# [SOLVED] Trying to automount cd/dvd drive.

## percy_vere_uk

Hi

I have been trying (for longer than I care to admit) to automount a cd/dvd drive. I have tried every combination I can think of in fstab, without success. I can manually mount the drive with no problem using     'mount /dev/cdrom1 /mnt/cdrom'     in a terminal.

So please help!!!!!

percyLast edited by percy_vere_uk on Wed Oct 14, 2009 1:34 pm; edited 2 times in total

----------

## Anon-E-moose

an entry in fstab will prevent automounting

----------

## percy_vere_uk

Hi

Thanks for pointing me in the right direction , I was certainly on the wrong path then.

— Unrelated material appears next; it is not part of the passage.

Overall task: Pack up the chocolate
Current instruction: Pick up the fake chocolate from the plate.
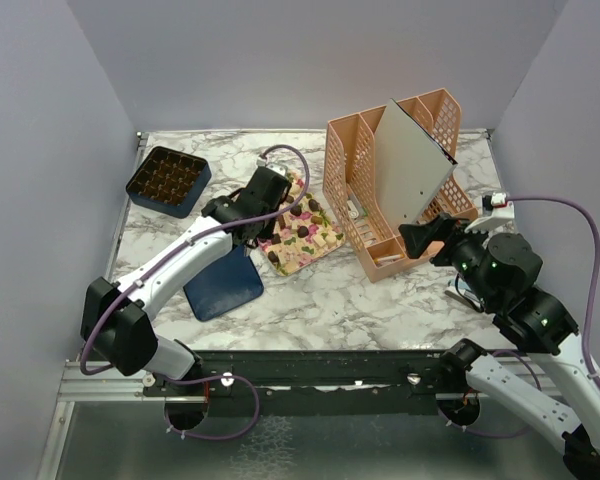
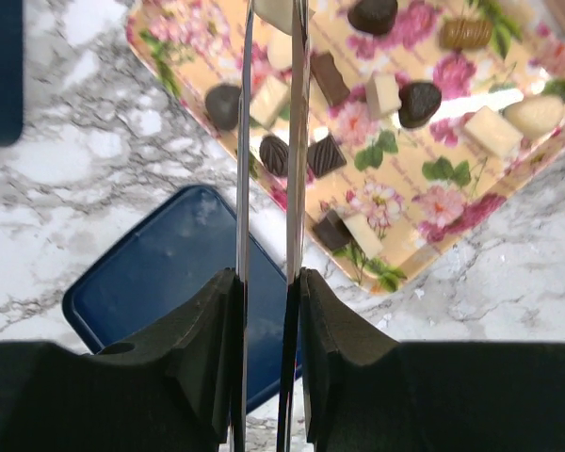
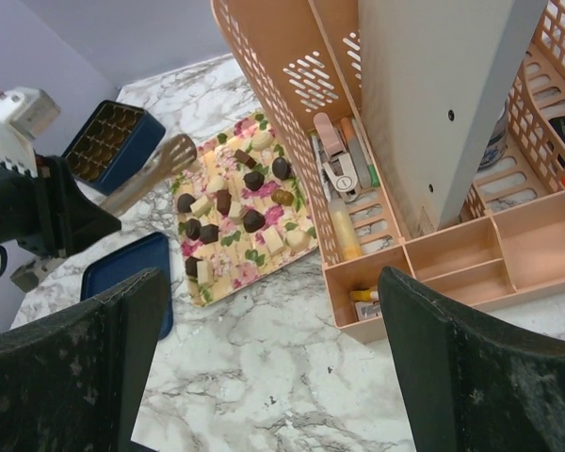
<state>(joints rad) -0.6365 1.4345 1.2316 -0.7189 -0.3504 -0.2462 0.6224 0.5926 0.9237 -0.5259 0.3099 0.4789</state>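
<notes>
The chocolate (image 2: 420,99), dark brown and cream pieces, lies scattered on a floral tray (image 1: 325,240) in mid table. My left gripper (image 2: 268,282) is shut on metal tongs (image 2: 297,141). Their two blades run out over the tray's left part, straddling a dark ribbed piece (image 2: 274,153); their tips leave the left wrist view at the top. The right wrist view shows the tongs (image 3: 155,169) reaching the tray's far left corner, with chocolate (image 3: 253,220) beside them. My right gripper (image 3: 273,358) is open and holds nothing, hovering above bare marble right of the tray. The left gripper (image 1: 265,195) is above the tray's left edge.
A dark blue box with a gridded tray (image 1: 168,180) sits at the back left. Its blue lid (image 1: 223,283) lies flat in front of the floral tray. A tall peach organizer (image 1: 395,190) holding a grey board (image 1: 410,160) and small items stands right of the tray, close to my right gripper (image 1: 430,238).
</notes>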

I have now removed the entry from fstab and gone into a root desktop temporarily just to make sure that it is not down to the wrong permissions. But there is no sign of a mounted cd/dvd drive

Part of the output from dmesg gives me:

[    1.109251]  sda:<5>scsi 4:0:0:0: CD-ROM            TSSTcorp CDDVDW TS-L632H  TO01 PQ: 0 ANSI: 5

[    1.124856] sr0: scsi3-mmc drive: 24x/24x writer dvd-ram cd/rw xa/form2 cdda tray

[    1.124939] Uniform CD-ROM driver Revision: 3.20

[    1.125208] sr 4:0:0:0: Attached scsi CD-ROM sr0

..........................................................................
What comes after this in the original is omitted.